A pergunta “o que é normal?” esbarra em alto philosophar, porque a resposta é aparentada com o conceito de ética do senador Lobão Filho (PMDB-MA), ao dizer: “O que ético para você pode não ser para mim”. Muitas coisas que são normais para milhões de brasileiros – baile funk, festa rave, tatuagem, homem de brinco etc. – não me soam bem, para mim não são normais.

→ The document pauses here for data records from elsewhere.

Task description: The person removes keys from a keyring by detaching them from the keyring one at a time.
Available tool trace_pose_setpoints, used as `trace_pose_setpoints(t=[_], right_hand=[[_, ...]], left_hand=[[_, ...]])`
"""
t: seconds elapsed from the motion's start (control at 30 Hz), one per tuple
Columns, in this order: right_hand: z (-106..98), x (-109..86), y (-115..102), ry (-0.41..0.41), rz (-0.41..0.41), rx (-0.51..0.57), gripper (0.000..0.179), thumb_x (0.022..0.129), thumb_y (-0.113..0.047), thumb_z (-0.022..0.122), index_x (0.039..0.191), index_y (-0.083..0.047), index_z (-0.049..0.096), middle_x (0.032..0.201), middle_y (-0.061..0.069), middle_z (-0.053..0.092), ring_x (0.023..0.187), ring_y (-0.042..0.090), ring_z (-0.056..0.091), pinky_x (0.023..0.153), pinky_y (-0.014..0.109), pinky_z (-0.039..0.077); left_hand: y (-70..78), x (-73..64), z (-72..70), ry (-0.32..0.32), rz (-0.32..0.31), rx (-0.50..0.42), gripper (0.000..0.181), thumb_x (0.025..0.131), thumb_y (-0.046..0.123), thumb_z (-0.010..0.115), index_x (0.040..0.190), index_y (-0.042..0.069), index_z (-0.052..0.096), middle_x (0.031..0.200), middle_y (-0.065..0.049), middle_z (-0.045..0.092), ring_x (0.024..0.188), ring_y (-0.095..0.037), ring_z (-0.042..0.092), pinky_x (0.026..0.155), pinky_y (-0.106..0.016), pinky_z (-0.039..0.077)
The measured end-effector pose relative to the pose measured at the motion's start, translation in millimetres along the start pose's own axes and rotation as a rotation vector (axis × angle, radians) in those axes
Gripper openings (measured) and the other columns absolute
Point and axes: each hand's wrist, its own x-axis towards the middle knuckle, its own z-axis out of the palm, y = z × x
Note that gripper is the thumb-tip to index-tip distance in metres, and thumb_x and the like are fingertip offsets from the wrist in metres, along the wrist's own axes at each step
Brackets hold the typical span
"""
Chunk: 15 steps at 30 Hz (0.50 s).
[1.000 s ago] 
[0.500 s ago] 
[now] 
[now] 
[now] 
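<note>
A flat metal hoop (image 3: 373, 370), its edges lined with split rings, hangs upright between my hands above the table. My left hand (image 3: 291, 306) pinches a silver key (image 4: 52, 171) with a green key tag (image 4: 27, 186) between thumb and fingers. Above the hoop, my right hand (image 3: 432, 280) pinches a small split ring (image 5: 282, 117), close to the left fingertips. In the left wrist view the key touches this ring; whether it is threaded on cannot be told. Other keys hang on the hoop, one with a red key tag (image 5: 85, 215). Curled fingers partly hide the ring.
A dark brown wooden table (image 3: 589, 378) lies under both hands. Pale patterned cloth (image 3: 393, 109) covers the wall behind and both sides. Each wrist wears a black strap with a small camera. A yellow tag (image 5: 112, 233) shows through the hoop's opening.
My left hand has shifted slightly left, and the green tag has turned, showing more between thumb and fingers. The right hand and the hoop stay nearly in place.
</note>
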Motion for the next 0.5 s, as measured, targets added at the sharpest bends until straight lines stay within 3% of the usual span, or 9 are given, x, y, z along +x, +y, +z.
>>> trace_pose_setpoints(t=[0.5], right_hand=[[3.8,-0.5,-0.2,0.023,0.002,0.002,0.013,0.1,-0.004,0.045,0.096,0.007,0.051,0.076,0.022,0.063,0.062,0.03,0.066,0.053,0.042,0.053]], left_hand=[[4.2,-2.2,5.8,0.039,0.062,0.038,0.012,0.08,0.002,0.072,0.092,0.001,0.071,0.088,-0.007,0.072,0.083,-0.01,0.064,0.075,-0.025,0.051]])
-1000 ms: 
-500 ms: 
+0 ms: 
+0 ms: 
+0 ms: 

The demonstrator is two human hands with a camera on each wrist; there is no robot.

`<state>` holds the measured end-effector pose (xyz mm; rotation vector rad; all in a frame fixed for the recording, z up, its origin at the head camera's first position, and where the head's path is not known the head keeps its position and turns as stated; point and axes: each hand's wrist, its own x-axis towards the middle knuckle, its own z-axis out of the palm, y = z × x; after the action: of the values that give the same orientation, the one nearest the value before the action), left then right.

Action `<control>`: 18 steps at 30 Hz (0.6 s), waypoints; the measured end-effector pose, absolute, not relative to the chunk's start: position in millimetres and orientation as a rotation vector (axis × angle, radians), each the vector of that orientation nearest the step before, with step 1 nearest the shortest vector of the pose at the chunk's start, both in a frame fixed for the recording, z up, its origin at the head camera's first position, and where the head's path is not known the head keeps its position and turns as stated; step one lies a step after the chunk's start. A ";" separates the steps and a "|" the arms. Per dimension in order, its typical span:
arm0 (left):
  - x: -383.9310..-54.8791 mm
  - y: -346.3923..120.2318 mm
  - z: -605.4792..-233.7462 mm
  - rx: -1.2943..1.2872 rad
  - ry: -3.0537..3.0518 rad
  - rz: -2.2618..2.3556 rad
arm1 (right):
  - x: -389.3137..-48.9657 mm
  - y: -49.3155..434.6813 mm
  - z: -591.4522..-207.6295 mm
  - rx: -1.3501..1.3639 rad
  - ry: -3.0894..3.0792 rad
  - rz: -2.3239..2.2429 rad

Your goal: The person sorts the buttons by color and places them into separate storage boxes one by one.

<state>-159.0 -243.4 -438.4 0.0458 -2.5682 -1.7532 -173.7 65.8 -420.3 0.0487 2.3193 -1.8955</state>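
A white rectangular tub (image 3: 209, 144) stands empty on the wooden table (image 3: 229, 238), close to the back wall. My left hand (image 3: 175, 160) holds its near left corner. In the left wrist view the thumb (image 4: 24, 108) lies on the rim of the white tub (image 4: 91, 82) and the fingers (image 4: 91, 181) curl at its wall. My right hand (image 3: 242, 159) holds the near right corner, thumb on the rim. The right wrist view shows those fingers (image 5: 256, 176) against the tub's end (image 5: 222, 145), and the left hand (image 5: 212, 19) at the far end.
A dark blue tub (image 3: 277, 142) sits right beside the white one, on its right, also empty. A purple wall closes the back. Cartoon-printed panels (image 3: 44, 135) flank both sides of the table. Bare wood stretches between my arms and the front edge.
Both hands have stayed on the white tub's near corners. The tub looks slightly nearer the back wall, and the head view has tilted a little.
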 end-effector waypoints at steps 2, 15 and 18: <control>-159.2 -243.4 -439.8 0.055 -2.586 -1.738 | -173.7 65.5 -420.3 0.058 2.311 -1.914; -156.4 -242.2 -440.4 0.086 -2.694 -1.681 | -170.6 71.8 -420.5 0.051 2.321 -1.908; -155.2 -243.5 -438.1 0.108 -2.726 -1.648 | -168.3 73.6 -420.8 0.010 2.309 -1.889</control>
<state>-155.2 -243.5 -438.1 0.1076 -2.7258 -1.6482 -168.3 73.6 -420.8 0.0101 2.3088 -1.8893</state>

Certas coisas, contudo, são absolutamente, rigorosamente, inquestionavelmente anormais, como por exemplo: veículos dos Correios entregando encomendas sob escolta armada. Vi na tevê: para entregar encomendas em certos bairros de São Paulo, o veículo do Sedex é seguido por um outro com dois guardas armados. Nos tais bairros havia média diária de cinco veículos assaltados. Há outras regiões paulistanas em que o destinatário da encomenda é chamado ao posto dos Correios para receber sua encomenda.

O mundo é uma bola

3 de maio de 1494: Cristóvão Colombo descobre a Jamaica, hoje terra de corredores imbatíveis, independente do Reino Unido desde agosto de 1962, monarquia constitucional que ainda tem Elizabeth II, do Reino Unido, na condição de monarca. São 10.991 km2 e cerca de 2.800 mil habitantes, IDH 0,730 (elevado), dólar jamaicano e uma raça de gado leiteiro, a jamaica hope.
Em 1902, primeiro jogo de futebol oficial no Brasil, Mackenzie 2 x 1 Germânia. Em 1908, comemorado em Chicago, EUA, o primeiro Women’s Day reunindo 1.500 mulheres que reivindicavam igualdade econômica e política. Em 1968, início das greves estudantis e laborais em Paris, provocando uma das mais graves crises europeias. Hoje é o Dia do Solo, do Taquígrafo, do Sertanejo e do Pau-Brasil.

Ruminanças 


“O sertão está em toda a parte” (Guimarães Rosa, 1908-1967).